> _Data below_
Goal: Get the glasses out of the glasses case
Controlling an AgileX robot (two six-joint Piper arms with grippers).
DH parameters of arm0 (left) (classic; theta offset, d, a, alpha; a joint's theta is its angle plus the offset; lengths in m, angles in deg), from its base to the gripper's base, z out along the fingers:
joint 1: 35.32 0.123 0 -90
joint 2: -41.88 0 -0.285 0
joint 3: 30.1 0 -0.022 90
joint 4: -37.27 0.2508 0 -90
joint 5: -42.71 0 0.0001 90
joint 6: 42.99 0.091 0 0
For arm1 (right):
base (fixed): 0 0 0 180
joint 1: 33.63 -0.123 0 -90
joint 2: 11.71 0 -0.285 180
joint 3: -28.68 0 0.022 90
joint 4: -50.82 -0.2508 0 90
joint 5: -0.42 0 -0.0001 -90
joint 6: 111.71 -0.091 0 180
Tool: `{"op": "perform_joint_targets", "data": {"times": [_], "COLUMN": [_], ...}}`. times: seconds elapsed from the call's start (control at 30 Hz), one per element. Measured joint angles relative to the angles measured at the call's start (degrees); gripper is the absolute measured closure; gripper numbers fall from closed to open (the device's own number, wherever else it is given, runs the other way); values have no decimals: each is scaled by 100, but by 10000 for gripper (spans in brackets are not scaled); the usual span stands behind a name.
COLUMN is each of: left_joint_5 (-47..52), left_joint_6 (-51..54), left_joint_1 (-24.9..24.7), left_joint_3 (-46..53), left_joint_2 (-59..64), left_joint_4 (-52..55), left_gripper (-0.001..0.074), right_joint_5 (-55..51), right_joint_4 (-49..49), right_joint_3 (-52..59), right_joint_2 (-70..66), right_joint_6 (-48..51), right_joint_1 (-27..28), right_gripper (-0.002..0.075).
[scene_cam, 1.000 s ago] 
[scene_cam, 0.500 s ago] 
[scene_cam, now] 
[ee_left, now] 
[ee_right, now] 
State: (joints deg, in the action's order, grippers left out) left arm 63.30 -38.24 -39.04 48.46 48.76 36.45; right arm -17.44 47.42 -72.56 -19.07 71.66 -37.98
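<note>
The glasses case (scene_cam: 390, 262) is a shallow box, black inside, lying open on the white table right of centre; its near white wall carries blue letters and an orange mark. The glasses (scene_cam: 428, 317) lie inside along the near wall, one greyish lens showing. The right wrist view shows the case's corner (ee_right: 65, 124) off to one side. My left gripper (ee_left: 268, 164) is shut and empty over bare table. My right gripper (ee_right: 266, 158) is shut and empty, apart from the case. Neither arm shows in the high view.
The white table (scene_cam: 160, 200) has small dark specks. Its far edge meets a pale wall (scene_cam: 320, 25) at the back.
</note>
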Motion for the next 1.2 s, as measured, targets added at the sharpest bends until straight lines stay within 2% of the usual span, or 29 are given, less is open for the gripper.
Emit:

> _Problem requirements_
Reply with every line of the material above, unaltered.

> _Response_
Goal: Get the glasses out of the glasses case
Controlling an AgileX robot (two six-joint Piper arms with grippers).
DH parameters of arm0 (left) (classic; theta offset, d, a, alpha; a joint's theta is its angle plus the offset; lengths in m, angles in deg), from its base to the gripper's base, z out along the fingers:
joint 1: 35.32 0.123 0 -90
joint 2: -41.88 0 -0.285 0
joint 3: 30.1 0 -0.022 90
joint 4: -37.27 0.2508 0 -90
joint 5: -42.71 0 0.0001 90
joint 6: 42.99 0.091 0 0
For arm1 (right):
base (fixed): 0 0 0 180
joint 1: 33.63 -0.123 0 -90
joint 2: 11.71 0 -0.285 180
joint 3: -28.68 0 0.022 90
joint 4: -50.82 -0.2508 0 90
joint 5: -0.42 0 -0.0001 -90
joint 6: 111.71 -0.091 0 180
Tool: `{"op": "perform_joint_targets", "data": {"times": [_], "COLUMN": [_], ...}}`. times: seconds elapsed from the call's start (control at 30 Hz), one per element. Measured joint angles relative to the angles measured at the call's start (degrees); gripper is the absolute measured closure; gripper numbers fall from closed to open (the device's own number, wherever else it is given, runs the other way); values have no decimals: each is scaled by 100, but by 10000 for gripper (spans in brackets are not scaled); the usual span stands behind a name.
COLUMN is each of: left_joint_5 (-47..52), left_joint_6 (-51..54), left_joint_1 (-24.9..24.7), left_joint_3 (-46..53), left_joint_2 (-59..64), left_joint_4 (-52..55), left_gripper (-0.001..0.074), right_joint_5 (-55..51), right_joint_4 (-49..49), right_joint_3 (-52..59), right_joint_2 (-70..66), right_joint_6 (-48..51), right_joint_1 (-27..28), right_gripper (-0.002..0.075).
[scene_cam, 1.000 s ago] 
[scene_cam, 0.500 s ago] 
[scene_cam, now] 
[ee_left, now] 
[ee_right, now] 
State: (joints deg, in the action's order, grippers left out) left arm 63.30 -38.24 -39.04 48.46 48.76 36.45; right arm -17.44 47.42 -72.56 -19.07 71.66 -37.98
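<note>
The glasses case (scene_cam: 390, 262) is a shallow box, black inside, lying open on the white table right of centre; its near white wall carries blue letters and an orange mark. The glasses (scene_cam: 428, 317) lie inside along the near wall, one greyish lens showing. The right wrist view shows the case's corner (ee_right: 65, 124) off to one side. My left gripper (ee_left: 268, 164) is shut and empty over bare table. My right gripper (ee_right: 266, 158) is shut and empty, apart from the case. Neither arm shows in the high view.
The white table (scene_cam: 160, 200) has small dark specks. Its far edge meets a pale wall (scene_cam: 320, 25) at the back.
</note>
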Motion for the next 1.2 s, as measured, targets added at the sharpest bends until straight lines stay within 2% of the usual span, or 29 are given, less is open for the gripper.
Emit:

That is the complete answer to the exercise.